Amerika dan negara-negara Barat menurut Slaughter telah membajak makna HAM dan terorisme yang telah merugikan perjuangan rakyat Palestina. Konsep awal terorisme pada awalnya lebih banyak mengacu pada state terrorism dan bukan kepada tindakan individu, tetapi setelah tahun 1970, terorisme didefinisikan ulang sehingga akhirnya berhasil mendeskriditkan national liberation struggle sebagai gerakan terorisme, salah satunya adalah perjuangan Palestina untuk memerdekakan diri dari penjajahan ‘Israel’.

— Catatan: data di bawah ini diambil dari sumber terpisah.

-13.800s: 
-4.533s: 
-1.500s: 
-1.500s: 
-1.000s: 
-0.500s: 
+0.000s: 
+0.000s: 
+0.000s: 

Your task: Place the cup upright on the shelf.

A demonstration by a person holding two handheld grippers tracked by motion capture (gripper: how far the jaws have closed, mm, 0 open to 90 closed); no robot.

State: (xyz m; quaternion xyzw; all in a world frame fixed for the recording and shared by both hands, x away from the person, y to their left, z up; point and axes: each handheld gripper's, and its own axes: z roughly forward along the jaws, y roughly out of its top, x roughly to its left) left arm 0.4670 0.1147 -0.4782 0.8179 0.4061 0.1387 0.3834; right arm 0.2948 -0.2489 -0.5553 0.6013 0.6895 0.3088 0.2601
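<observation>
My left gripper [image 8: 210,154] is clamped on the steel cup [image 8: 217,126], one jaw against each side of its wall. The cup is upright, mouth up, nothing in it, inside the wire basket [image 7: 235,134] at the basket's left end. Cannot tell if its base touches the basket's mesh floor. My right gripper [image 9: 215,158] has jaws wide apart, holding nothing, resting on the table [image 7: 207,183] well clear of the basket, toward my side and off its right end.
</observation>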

Kritik terhadap hukum Internasional dan PBB juga datang dari kelompok Marxist. Menurut Mieville, pada kenyataannya, hukum internasional merupakan pertarungan ekonomi negara-negara kapitalis dalam perlombaan menguasai sumber-sumber produksi (Miéville, 2004).
Oleh karena itu, selama umat Islam masih berharap besar pada PBB atau hukum internasional untuk menyelesaikan konflik di dunia Islam dan tidak berusaha mengatasi permasalahan internal mereka, tentunya perdamaian di wilayah Palestina, Suriah dan lain-lain, hanyalah sebuah utopia. Instrumen internasional sering menjadi alat politik Barat untuk menyudutkan negara-negara Islam.

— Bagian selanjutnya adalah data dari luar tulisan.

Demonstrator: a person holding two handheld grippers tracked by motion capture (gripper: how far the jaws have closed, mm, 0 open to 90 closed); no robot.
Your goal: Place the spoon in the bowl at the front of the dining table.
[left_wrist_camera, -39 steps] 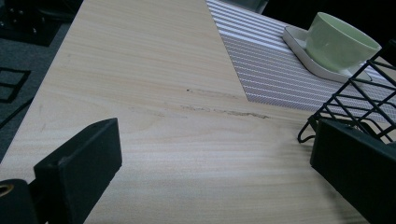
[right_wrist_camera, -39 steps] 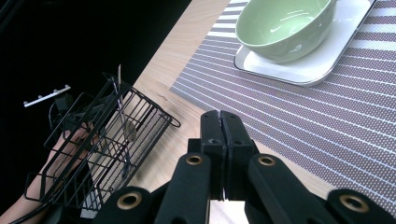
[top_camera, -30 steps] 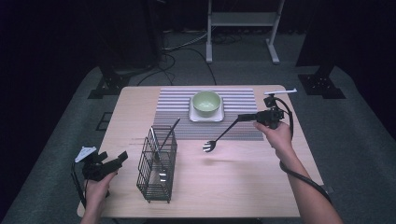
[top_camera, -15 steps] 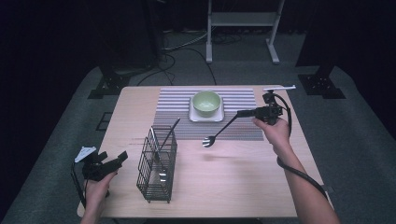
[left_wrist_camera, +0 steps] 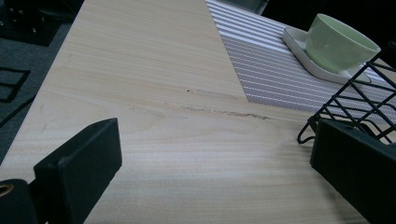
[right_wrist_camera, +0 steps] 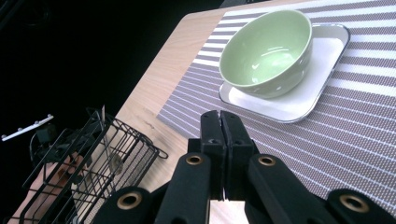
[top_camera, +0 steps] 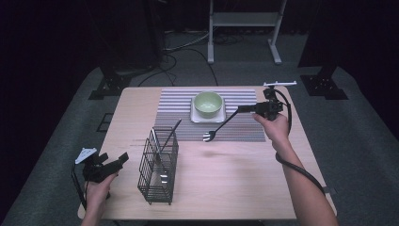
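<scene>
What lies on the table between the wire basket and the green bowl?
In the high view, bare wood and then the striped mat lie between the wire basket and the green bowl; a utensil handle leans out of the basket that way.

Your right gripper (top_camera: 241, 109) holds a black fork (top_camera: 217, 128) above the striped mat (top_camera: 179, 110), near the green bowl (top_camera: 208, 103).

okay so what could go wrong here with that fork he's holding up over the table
The right gripper pinches the black fork by its handle end only, so it could swivel or slip and drop onto the striped placemat. Its handle passes close to the green bowl on the white plate; a swing could knock it.
</scene>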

Bahkan Zizek berpendapat, kejahatan besar yang dinisbatkan pada etnik Muslim Turki pada abad 20, yaitu genosida Armenia dan presekusi suku Kurdi, sebenarnya bukan dilakukan oleh kekuatan politik Islam tradisional, namun dilakukan oleh para tantara turki modern yang ingin menjadikan Turki sebagai European nation-state (Žižek, 2005).
Oleh karena itu, kekurangan di tubuh umat Islam bukan menjadi faktor satu-satunya yang menghambat penyelesaian berbagai konflik di dunia Islam-khususnya di Timur-tengah. Namun ada faktor eksternal yang pengaruhnya sangat signifikan sehingga konflik tersebut terus memanas dan sulit untuk diselesaikan jika negara-negara Islam tidak bersatu dan segera memperbaiki diri.*
Penulis peneliti Institute for the Study of Islamic Thought and Civilizations (INSITS)
Referensi
Al-Attas, S. M. N. (1993). Islam and Secularism. Kuala Lumpur: International Institute of Islamic Thought and Civilization.
Muttaqien, S. (2013). Domestic Politics and Indonesia’s Foreign Policy on the Arab-’Israel’i Conflict. Global & Strategis, 7(1), 57–72.
Makdisi, G. (2009). Knowledge Triumphant : The Concept of Knowledge in Medieval Islam. American Anthropologist, 75, 483–485.
Miéville, C. (2004). The Commodity-Form Theory of International Law: An Introduction. Leiden Journal of International Law, 17(2), 271–302. https://doi.org/10.1017/S0922156504001827
Mundore, S. B. (2019). Peran Diplomasi Indonesia dalam Konflik ‘Israel’ – Palestina. Jurnal CMES, XII(2), 170–181.
Pradana, A. M. N., & Yulianti, D. (2018). Peran Liga Arab Pada Konflik di Timur Tengah dalam Perspektif Ekonomi-Politik Internasional. Jurnal ICMES, 1(1), 99–120. https://doi.org/10.35748/jurnalicmes.v1i1.7
Umar, A. R. M. (2016). A Geneolgy of Moderate Islam : Governmentality and Discourses of Islam in Indonesia’s Foreign Policy, 23(3).
Žižek, S. (2005). Against Human Right. New Left Review, 34, 115–131.